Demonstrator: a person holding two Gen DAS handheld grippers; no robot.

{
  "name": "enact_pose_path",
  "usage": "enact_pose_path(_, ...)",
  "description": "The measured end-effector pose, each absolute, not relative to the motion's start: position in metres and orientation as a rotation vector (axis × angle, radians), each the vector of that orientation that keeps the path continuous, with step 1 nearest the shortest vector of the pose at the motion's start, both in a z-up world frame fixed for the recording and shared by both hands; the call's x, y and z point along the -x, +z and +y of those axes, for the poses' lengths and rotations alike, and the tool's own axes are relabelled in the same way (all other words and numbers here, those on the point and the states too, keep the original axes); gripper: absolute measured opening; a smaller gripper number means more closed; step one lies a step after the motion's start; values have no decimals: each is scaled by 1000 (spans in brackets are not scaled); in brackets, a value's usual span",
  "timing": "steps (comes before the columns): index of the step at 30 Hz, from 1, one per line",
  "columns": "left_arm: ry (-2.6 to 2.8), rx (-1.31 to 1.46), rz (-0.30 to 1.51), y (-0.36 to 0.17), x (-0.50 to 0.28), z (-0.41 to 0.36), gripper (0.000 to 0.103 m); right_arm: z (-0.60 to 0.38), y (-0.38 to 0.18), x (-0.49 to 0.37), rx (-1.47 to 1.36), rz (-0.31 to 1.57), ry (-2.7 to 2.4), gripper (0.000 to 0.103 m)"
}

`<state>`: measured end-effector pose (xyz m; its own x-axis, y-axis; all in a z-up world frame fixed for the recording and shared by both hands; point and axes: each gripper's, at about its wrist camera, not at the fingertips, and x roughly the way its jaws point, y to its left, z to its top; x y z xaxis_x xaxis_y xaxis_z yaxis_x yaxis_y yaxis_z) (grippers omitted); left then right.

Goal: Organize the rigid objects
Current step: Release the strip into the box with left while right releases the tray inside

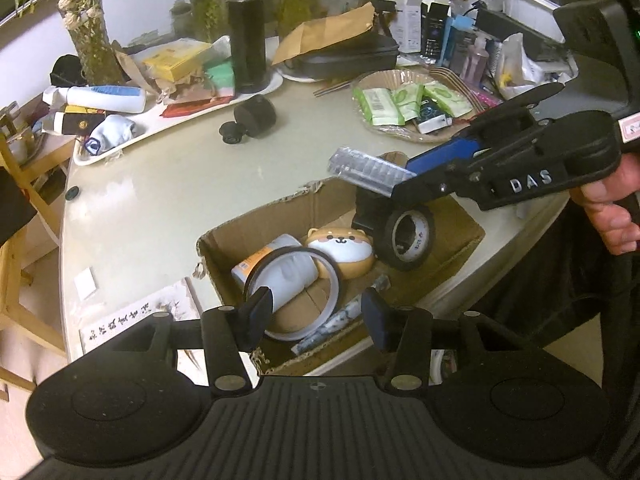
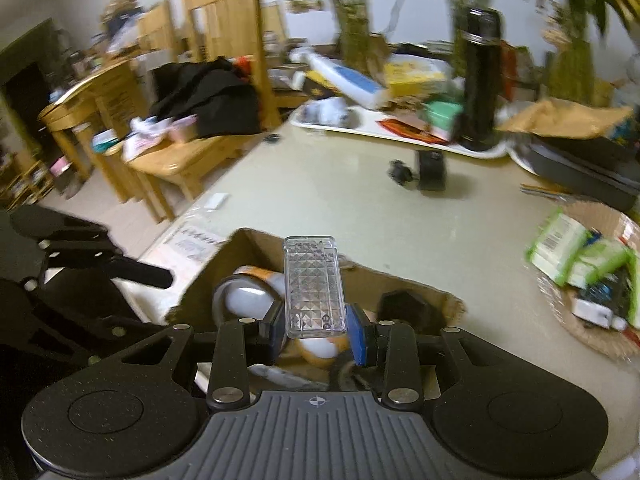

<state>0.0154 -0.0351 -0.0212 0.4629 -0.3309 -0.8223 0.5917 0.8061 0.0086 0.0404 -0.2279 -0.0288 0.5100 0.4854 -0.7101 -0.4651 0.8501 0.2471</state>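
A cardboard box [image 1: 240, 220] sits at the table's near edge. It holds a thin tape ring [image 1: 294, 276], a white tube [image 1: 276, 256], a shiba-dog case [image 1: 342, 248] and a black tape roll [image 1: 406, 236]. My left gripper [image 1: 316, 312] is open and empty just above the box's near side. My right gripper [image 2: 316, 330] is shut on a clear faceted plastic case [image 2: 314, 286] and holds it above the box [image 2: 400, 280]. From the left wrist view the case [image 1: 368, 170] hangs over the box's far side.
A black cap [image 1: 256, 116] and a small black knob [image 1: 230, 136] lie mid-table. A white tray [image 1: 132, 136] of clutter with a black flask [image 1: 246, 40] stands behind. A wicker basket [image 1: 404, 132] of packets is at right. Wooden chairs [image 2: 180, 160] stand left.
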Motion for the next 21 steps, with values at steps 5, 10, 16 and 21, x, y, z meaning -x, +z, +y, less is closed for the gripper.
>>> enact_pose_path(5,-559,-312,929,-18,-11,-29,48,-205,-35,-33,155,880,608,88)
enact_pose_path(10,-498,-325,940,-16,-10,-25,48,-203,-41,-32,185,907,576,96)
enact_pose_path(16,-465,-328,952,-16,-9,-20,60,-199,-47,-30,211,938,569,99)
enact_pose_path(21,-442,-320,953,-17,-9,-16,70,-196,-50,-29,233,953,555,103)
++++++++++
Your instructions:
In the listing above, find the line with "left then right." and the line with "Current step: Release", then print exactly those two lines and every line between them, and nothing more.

Answer for this exercise:
`<state>`: measured end-effector pose (xyz m; its own x-axis, y-axis; all in a z-up world frame fixed for the recording and shared by both hands; point and axes: each gripper's, at about its wrist camera, not at the fingertips, and x roughly the way its jaws point, y to its left, z to its top; x y z xaxis_x xaxis_y xaxis_z yaxis_x yaxis_y yaxis_z) (grippers omitted); left then right.

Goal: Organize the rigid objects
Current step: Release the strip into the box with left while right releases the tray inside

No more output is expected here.